» About this task: Copying exactly, give the lines in the material below from the one with "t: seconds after" to the one with "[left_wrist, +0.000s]", ends included, and nothing besides.
[[ Input data, beginning ]]
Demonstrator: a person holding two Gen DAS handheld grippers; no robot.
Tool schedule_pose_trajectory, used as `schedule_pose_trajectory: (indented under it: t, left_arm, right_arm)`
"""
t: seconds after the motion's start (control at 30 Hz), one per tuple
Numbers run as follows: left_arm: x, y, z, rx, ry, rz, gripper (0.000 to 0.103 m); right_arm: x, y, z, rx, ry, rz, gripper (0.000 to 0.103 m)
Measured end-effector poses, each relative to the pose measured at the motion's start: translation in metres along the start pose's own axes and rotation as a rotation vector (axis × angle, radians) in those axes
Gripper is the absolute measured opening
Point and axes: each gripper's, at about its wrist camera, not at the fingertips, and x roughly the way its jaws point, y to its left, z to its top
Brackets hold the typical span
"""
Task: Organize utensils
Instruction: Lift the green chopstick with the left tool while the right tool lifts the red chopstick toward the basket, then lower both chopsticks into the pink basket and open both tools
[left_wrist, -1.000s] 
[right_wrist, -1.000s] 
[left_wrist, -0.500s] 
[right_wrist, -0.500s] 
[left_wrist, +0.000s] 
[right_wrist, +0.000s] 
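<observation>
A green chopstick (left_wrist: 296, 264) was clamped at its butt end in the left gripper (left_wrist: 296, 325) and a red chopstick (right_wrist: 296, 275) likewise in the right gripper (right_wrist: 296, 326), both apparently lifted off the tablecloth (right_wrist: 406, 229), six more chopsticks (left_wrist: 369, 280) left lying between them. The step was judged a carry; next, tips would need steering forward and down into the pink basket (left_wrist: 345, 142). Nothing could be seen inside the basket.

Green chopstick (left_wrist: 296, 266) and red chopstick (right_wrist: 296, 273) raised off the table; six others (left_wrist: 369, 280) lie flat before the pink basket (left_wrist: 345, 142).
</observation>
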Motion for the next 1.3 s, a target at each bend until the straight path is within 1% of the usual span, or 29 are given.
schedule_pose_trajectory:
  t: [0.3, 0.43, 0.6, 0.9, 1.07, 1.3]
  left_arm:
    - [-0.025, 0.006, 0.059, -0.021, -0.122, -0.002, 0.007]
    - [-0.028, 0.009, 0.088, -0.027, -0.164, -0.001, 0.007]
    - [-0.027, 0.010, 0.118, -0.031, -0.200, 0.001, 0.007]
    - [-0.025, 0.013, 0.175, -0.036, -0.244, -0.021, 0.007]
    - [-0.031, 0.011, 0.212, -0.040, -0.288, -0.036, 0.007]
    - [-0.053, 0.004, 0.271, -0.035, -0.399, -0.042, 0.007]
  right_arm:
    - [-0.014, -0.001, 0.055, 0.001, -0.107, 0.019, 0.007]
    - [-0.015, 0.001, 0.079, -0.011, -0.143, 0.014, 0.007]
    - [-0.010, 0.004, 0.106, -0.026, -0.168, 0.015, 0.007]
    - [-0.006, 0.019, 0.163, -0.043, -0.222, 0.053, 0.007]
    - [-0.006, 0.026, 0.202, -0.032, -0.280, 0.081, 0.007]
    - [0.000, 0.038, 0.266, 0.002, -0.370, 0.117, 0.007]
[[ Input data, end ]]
» Response below:
t: seconds after the motion's start (control at 30 Hz), one per tuple
Numbers run as follows: left_arm: x, y, z, rx, ry, rz, gripper (0.000 to 0.103 m); right_arm: x, y, z, rx, ry, rz, gripper (0.000 to 0.103 m)
Measured end-effector poses, each relative to the pose measured at the motion's start: translation in metres along the start pose's own axes and rotation as a rotation vector (axis × angle, radians) in those axes
Gripper is the absolute measured opening
Point and axes: each gripper's, at about its wrist camera, not at the fingertips, and x roughly the way its jaws point, y to its left, z to its top
Brackets hold the typical span
"""
Task: Organize utensils
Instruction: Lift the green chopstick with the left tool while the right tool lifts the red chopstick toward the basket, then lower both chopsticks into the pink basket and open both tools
[left_wrist, -1.000s] 
[right_wrist, -1.000s] 
[left_wrist, -0.500s] 
[right_wrist, -0.500s] 
[left_wrist, +0.000s] 

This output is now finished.